Sundays: 9 & 11am LATEST MESSAGE

Kingdom Calling

Jim Thompson - 2/15/2026

PASSAGE: Matthew 5:13-16

SERIES SUMMARY 

As Jesus steps onto the scene of history, Matthew paints a picture of him that invites our participation in what Jesus is doing. The portrait is that Jesus is the True King who is bringing the kingdom of heaven to earth. This good news is not reserved for especially religious people in a distant future; it’s good news, right now, for ordinary people who come to Jesus in faith. 

And while Jesus inaugurated the kingdom among us through teaching and serving in dozens of ways, he ultimately brought heaven to earth by embracing the cross as his throne and wearing thorns as his crown. In doing this, he broke the powers of the kingdom(s) of this world and opened up God’s new world through his resurrection. Now, because of these things, discipleship to Jesus is about praying and living “Your kingdom come, Your will be done.” It is about whole-life transformation and embodying kingdom realities. It is about becoming people who naturally live out what Jesus taught. Today, because of Matthew’s witness and Jesus’ ministry, the kingdom is coming in our own lives, “on earth as it is in heaven.”

PASSAGE GUIDE

There’s a tension every follower of Jesus must navigate: how to live as kingdom people in a world that doesn’t recognize the King. We’re called to be distinctly different yet meaningfully present breathing “heavenly air” in an earthly landscape. When we get this wrong, we either isolate ourselves from the world or conform to it, and both options betray our calling.

Matthew frames Jesus as the True King bringing the kingdom of heaven to earth not only someday, but already breaking in now. So repentance is a whole-life reorientation around God’s reign. That immediately presses the core question: who are we (identity) and how are we to live (mission) as citizens of King Jesus? In the Kingdom, identity includes mission, and faithfulness requires wisdom.

Church history and our own habits show how unwise “faithfulness” can get: shaming outsiders, demanding unbelievers live by Christian standards, drawing arbitrary lines, and congratulating ourselves for being “right.” Even leaders can absorb the surrounding culture without noticing, and when the church isn’t at odds with the dominant culture, it stops being salt and light.

Jesus’ answer in Matthew 5:13–16 is not simply a metaphor but an identity declaration: you are salt and you are light. Salt points to covenant faithfulness that becomes a real, preserving, purifying, healing influence in the world; if it loses its distinctiveness, it becomes useless. That raises the uncomfortable test: if your church vanished tomorrow, would your community tangibly miss anything?

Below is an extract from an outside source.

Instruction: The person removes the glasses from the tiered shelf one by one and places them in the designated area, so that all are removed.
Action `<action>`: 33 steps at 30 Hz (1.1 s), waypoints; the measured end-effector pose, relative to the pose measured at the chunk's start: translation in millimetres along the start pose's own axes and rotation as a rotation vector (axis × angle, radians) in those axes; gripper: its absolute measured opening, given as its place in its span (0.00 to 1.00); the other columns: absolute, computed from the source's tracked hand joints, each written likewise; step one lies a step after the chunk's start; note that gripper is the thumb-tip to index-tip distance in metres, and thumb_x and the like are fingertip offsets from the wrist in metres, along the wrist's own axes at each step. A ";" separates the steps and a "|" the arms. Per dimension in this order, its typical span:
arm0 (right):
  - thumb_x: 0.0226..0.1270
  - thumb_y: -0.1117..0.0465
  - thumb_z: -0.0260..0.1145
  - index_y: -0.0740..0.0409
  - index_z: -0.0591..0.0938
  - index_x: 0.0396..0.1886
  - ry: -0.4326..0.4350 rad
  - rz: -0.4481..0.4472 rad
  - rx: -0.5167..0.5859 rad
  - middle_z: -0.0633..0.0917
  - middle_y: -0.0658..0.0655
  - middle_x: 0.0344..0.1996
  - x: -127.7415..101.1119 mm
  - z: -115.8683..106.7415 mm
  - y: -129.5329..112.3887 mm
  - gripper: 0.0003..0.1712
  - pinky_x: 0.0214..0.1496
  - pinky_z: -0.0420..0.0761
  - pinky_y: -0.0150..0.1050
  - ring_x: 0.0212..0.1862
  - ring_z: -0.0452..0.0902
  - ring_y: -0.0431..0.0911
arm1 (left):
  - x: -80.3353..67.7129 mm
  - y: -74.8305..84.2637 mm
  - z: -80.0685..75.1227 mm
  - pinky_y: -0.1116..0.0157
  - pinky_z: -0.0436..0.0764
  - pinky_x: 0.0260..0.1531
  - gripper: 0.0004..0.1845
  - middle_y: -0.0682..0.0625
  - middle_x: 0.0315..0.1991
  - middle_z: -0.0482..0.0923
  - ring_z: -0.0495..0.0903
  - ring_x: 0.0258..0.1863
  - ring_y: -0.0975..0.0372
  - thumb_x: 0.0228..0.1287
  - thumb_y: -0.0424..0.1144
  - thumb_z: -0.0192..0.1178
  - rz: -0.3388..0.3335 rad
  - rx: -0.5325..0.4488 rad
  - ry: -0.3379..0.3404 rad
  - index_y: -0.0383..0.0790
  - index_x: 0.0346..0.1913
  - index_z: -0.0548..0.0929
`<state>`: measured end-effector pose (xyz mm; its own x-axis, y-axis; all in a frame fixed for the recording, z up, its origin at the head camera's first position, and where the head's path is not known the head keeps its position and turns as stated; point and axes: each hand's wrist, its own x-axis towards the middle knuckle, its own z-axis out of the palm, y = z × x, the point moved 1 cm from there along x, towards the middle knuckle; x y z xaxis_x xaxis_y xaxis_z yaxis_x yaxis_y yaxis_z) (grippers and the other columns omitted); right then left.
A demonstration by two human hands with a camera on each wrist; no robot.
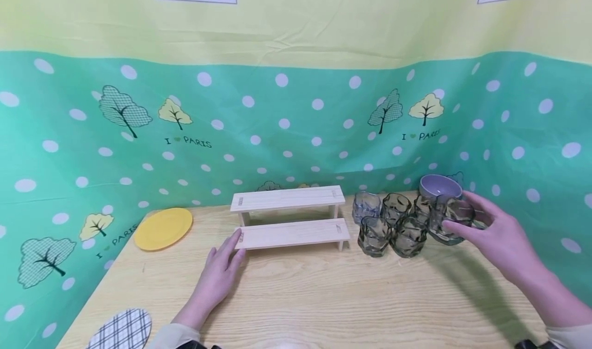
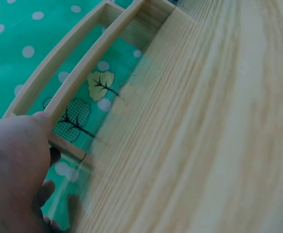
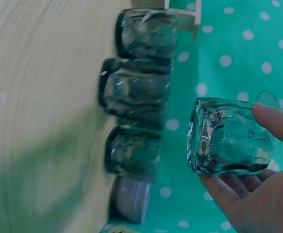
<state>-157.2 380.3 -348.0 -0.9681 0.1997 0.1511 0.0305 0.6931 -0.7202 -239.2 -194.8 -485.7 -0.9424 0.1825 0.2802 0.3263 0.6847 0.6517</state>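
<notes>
Two hands are working at the desk (image 1: 324, 297). The right hand (image 1: 497, 236) is gripping a smoky glass tumbler (image 1: 449, 220), fingers and thumb curled round it, holding it lifted just above the cluster of tumblers (image 1: 393, 225) near the desk's far right corner, beside a lilac bowl (image 1: 440, 187). The left hand (image 1: 217, 277) is lying flat with straight fingers touching the left end of the two-step wooden rack (image 1: 291, 220), which is standing at the middle of the far edge. Judged step: one tumbler is being carried while the rack is steadied. Judged next move: a level transfer leftward, clearing the neighbouring glasses, onto a rack step.
</notes>
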 end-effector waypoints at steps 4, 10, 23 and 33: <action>0.75 0.39 0.77 0.52 0.48 0.93 0.001 0.006 -0.023 0.70 0.80 0.76 1.2 0.4 15.2 0.64 0.62 0.68 0.84 0.73 0.66 0.82 | 0.1 -0.2 -0.1 0.31 0.44 0.83 0.32 0.36 0.83 0.66 0.61 0.83 0.37 0.91 0.46 0.52 0.000 0.001 0.000 0.39 0.88 0.62; 0.75 0.41 0.77 0.53 0.46 0.93 -0.004 0.008 -0.012 0.69 0.80 0.77 4.1 8.2 43.0 0.64 0.63 0.67 0.86 0.73 0.64 0.84 | 1.1 -1.6 0.7 0.31 0.44 0.83 0.32 0.36 0.83 0.65 0.61 0.83 0.37 0.91 0.46 0.52 -0.001 0.006 0.000 0.39 0.88 0.62; 0.73 0.39 0.78 0.54 0.47 0.93 0.006 0.041 -0.023 0.60 0.83 0.80 2.8 27.6 68.6 0.65 0.62 0.69 0.85 0.73 0.61 0.86 | 0.3 -0.7 0.6 0.31 0.44 0.83 0.32 0.37 0.83 0.65 0.60 0.84 0.37 0.92 0.46 0.51 -0.005 -0.002 -0.009 0.39 0.88 0.61; 0.73 0.37 0.77 0.51 0.49 0.92 0.011 0.056 -0.087 0.30 0.76 0.85 7.1 34.5 79.5 0.64 0.65 0.54 0.91 0.81 0.30 0.86 | -1.1 2.0 -1.1 0.30 0.43 0.82 0.32 0.36 0.83 0.65 0.60 0.83 0.37 0.91 0.47 0.51 -0.005 -0.013 -0.009 0.39 0.88 0.62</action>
<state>-170.2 412.9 -427.6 -0.9616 0.2469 0.1199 0.1065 0.7383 -0.6661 -237.4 -194.4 -483.9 -0.9448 0.1854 0.2703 0.3222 0.6765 0.6622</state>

Light means visible, purposeful good works that lead people to glorify the Father. The path forward isn’t isolation or assimilation but wise covenant faithfulness being fully present in culture without being shaped by it. Kingdom people live differently (money, sex, power, relationships) because they belong to a different King, and their distinctiveness exists so others see Jesus through them.

"When the church is not at odds with the dominant culture, it is deeply influenced by it. Such a church has ceased to be salt and light in the world. Therefore, we must ask, How can we return to a place where 'what influences us the most' is our Kingdom mandate?"

*We are a church located in Greenville, South Carolina. Our vision is to see God transform us into a community of grace passionately pursuing life and mission with Jesus.

SUGGESTIONS FOR COMMUNITY GROUP QUESTIONS    

Remember, these are “suggested” questions. You do not have to go through every single one of them. You do not need to listen to both sermons at both campuses to participate in the discussion.  

DISCUSSION QUESTIONS (Read Matthew 5:13-16)

  1. What were your main takeaways from the text or the sermon? 
  2. What aha’s did you have or what was challenging to you from the sermon or text? 
  3. In what ways might our individual lives be more influenced by the dominant culture around us than by the Kingdom of Heaven, and how can we identify those blind spots?
  4. How do we balance being distinct from the world's values while still being accessible and engaged with people who don't follow Jesus, avoiding both complete isolation and complete assimilation?
  5. The sermon challenges Christians who demand that non-believers follow Jesus' standards. How can we speak truth in love without falling into the trap of simply yelling across the street at unbelievers?
  6. If your presence as a follower of Jesus disappeared from your neighborhood, workplace, or family, would anyone notice a difference? What specific impact are you having as salt and light?
  7. Where in your life is it challenging for you to embody God’s kingdom rather than draw moral lines in the sand? 
  8. What does it look like for heaven to come to earth through your life this week, and how might you participate more fully in the overlap between God's Kingdom and the world around you?
  9. Jesus uses both salt and light as metaphors for our calling in the world. What does it mean practically for you to be a permanent, transformational presence in your specific community or workplace?
  10. What is one mindset shift you need to make to ensure the Kingdom influences you more than the culture does?